On Sept. 15, Ruth Schuch, through her attorney, Joe Nahas, filed a petition in mandamus asking Schuylkill County Court of Common Pleas to declare that Shenandoah is acting in bad faith by failing to turn over public records she won access to after a successful appeal to the Office of Open Records in Harrisburg.
The petition also seeks $5,000 in attorney fees and a $1,500 civil penalty.
How We Got Here
In May 2025, Schuch, owner of Talk of Town LLC, a towing company in the borough, filed a broad set of Right-to-Know Law requests with Shenandoah.
Her company has argued that the Borough was leaving it off a towing rotation, which Shenandoah has since abandoned.
In 14 separate requests, she asked for nearly everything the Borough might have relating to towing over the past five years: tow logs, police forms, Live Stop data, contracts with towing companies, financial records, policies and ordinances, and even the names of the public officials and dispatchers who may have played a role in the process.
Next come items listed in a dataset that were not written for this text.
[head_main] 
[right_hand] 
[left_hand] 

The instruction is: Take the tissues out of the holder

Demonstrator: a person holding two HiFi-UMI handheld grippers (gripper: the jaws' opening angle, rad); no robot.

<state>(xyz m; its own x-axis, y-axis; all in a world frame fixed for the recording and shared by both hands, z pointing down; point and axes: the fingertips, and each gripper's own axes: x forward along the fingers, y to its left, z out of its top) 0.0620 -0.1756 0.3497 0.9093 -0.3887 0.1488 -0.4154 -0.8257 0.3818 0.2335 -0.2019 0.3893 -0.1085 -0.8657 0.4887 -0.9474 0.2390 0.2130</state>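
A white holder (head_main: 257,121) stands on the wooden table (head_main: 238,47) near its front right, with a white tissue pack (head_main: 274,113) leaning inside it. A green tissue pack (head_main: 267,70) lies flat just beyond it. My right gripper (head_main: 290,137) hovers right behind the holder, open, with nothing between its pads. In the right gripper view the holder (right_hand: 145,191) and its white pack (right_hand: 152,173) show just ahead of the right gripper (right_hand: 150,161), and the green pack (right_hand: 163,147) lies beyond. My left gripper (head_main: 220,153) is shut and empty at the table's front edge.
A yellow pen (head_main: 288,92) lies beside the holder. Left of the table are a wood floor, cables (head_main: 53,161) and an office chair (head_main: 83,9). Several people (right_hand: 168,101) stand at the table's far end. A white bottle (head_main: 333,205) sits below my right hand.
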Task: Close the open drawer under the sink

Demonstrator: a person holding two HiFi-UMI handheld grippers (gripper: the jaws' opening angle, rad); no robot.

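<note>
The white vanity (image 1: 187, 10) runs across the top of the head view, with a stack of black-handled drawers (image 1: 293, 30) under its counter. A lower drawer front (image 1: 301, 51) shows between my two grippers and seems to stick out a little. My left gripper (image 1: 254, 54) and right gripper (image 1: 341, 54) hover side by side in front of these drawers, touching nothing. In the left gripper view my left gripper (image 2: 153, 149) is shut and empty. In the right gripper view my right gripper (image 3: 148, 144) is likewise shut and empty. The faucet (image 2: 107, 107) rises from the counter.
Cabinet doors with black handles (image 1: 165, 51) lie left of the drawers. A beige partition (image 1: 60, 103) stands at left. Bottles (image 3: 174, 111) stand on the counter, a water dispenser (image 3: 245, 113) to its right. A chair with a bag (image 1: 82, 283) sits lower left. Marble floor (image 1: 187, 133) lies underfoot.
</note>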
Some of Schuch’s requests drilled down further, asking specifically for records of tows handled by her own company, while others sought copies of ordinances or detailed lists of other towing providers the Borough had used.
The Borough denied all 14 requests, asserting the RTKL’s criminal and noncriminal investigation exemptions and pointing to threatened litigation by Schuch and her counsel. It also referenced confidentiality and privilege concerns tied to litigation. In effect, the Borough attempted to block disclosure by arguing that because she might sue, she could not use the Right-to-Know process.
Schuch appealed to the state’s Office of Open Records.
In a June 26 Final Determination, the OOR largely granted her appeal. It dismissed two items that asked questions rather than requested records and declined to consider categories Schuch tried to add on appeal. But for the rest, the OOR found the Borough had not provided any evidence to justify withholding records.
The appeals officer stressed that under Pennsylvania law, records held by a local agency are presumed public unless the agency can show, with evidence, that they are exempt.
The Borough’s claim that the records related to criminal or noncriminal investigations was unsupported—the Borough never identified an actual investigation or explained how the requested logs or contracts were investigative in nature. The OOR ruled that broad, conclusory statements are not enough to invoke those exemptions.
The Borough’s second argument—that Schuch’s threatened litigation barred disclosure—was also rejected. The OOR noted that the Right-to-Know Law specifically forbids denying access to records based on the requester’s intended use. Even if Schuch were preparing to sue, the Borough was still required to respond. Only a court order, such as a protective order in pending litigation, could block disclosure, and no such order existed.
The OOR ordered Shenandoah to, within 30 days of June 26, produce all responsive records in its possession—with appropriate privacy redactions—or provide a sworn statement that particular records do not exist.
As of the date of the filing in Schuylkill County Court, the Borough had not produced the ordered records. Schuch’s petition now asks the county court to compel compliance and impose penalties.